Foi difícil tanto para mim quanto para ela adaptarmos-nos aquela nova vida. No começo foi um tanto complicado, a timidez daquela garota impedia uma aproximação maior. Mas com o tempo ela passou a confiar mais em minha e na proteção que eu tinha para oferecer a ela. Foi aí que a vontade de ter alguém para continuar a luta que eu havia começado de ter uma vida melhor surgiu. Agora eu já tinha uma herdeira para fazer com que todo o trabalho que eu tinha realizado para conseguir um lugar no mundo não fosse desperdiçado. No fundo esse meu pensamento tinha um princípio egoísta, mas, além disso, eu queria viver em uma família, e acho que isso era o que ela queria também.

Já aos 52 anos, um novo milênio estava começando. O ano de 2000 foi cheio de surpresas para mim. Minha filha já estava com 17 anos e a nossa vida como mãe e filha já havia se tornado uma realidade contínua. Brigas, reconciliações, ofensas e conselhos eram trocados como se nós fossemos mãe e filha de verdade, aliás, nós éramos exatamente isso. Certa vez tivemos uma grande briga, ela chegou até a ficar um tempo fora de casa e eu pensei se tinha feito a coisa certa em ter adotado aquela garota. Hoje, vejo que foi uma das mais certas decisões da minha vida.

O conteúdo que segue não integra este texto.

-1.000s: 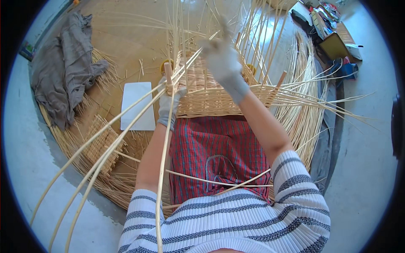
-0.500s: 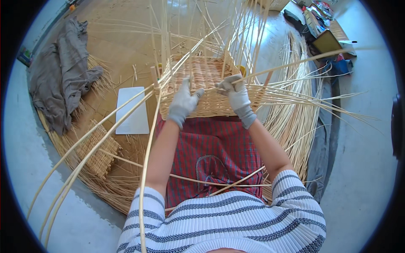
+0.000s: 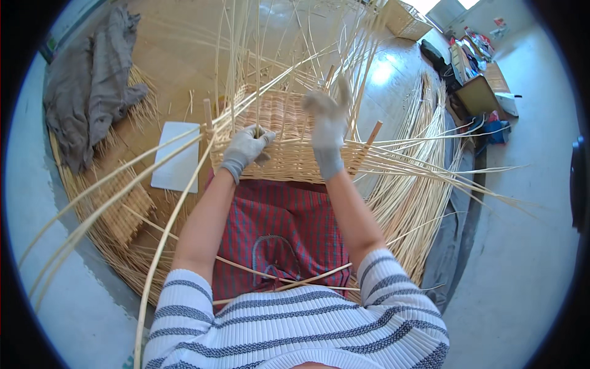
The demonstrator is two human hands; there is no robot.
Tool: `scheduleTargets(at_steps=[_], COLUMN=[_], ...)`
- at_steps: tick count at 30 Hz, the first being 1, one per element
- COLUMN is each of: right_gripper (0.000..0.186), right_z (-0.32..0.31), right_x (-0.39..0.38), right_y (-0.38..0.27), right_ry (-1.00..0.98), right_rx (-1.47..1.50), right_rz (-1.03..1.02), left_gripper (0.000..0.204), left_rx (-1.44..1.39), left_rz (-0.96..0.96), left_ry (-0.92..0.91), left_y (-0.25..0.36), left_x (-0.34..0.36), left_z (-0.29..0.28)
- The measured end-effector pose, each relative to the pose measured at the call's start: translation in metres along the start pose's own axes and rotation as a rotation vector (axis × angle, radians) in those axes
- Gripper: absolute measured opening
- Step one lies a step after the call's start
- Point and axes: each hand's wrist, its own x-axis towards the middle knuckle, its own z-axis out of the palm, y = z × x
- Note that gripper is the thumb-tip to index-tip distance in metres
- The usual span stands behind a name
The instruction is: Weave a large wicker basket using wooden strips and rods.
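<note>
while my right hand in its pale grey-white glove (image 3: 327,129) hung blurred over the near right part of the pale rectangular woven wicker basket (image 3: 289,161), i could not tell how far its fingers were open or whether they held anything. my left hand in a matching glove (image 3: 244,149) was bent nearly closed on the basket's near rim and had hold of it; whether it also pinched an upright rod there was hard to make out. the thin pale upright rods (image 3: 258,86) ran out of view above, and a long thick pale rod (image 3: 166,232) was cut off below. the basket sat before me at the far edge of the red plaid cloth (image 3: 279,209) over my lap, open side up, its long axis running left to right, near wall facing me.
</note>
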Motion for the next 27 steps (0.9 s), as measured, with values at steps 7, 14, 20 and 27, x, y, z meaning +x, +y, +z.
scheduleTargets(at_steps=[7,14,20,27], right_gripper=[0.043,0.054,0.036,0.008], right_z=[-0.059,0.010,-0.029,-0.193], right_x=[-0.052,-0.057,-0.062,-0.049], right_y=[0.045,-0.002,0.001,0.004], right_ry=[-0.023,0.295,0.050,0.398], right_rx=[0.402,0.378,0.255,0.227], right_rz=[0.237,0.541,0.492,0.310], left_gripper=[0.037,0.039,0.020,0.022], left_rx=[-0.322,-0.144,-0.272,-0.148], left_rz=[0.123,0.286,0.183,0.494], left_ry=[0.111,0.396,0.173,0.266], left_y=[-0.005,-0.038,-0.041,0.024], left_x=[-0.003,0.034,0.023,-0.024], left_z=[0.037,0.048,0.034,0.057])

Pensava que mais nada poderia me abalar. Tanto minha vida econômica quanto minha vida social e familiar andavam em alta. Como nunca fui de cuidar muito da saúde, descobri tardiamente um tumor maligno, já bem desenvolvido no meu seio. A lembrança da minha mãe e de sua morte devido a um câncer veio em minha mente no mesmo momento. Será que eu acabaria como ela? Perguntava-me a todo instante. Viverei depois desse momento todos os anos da minha vida como se fosse o último. Não sei quantos serão, mas sei que serão únicos.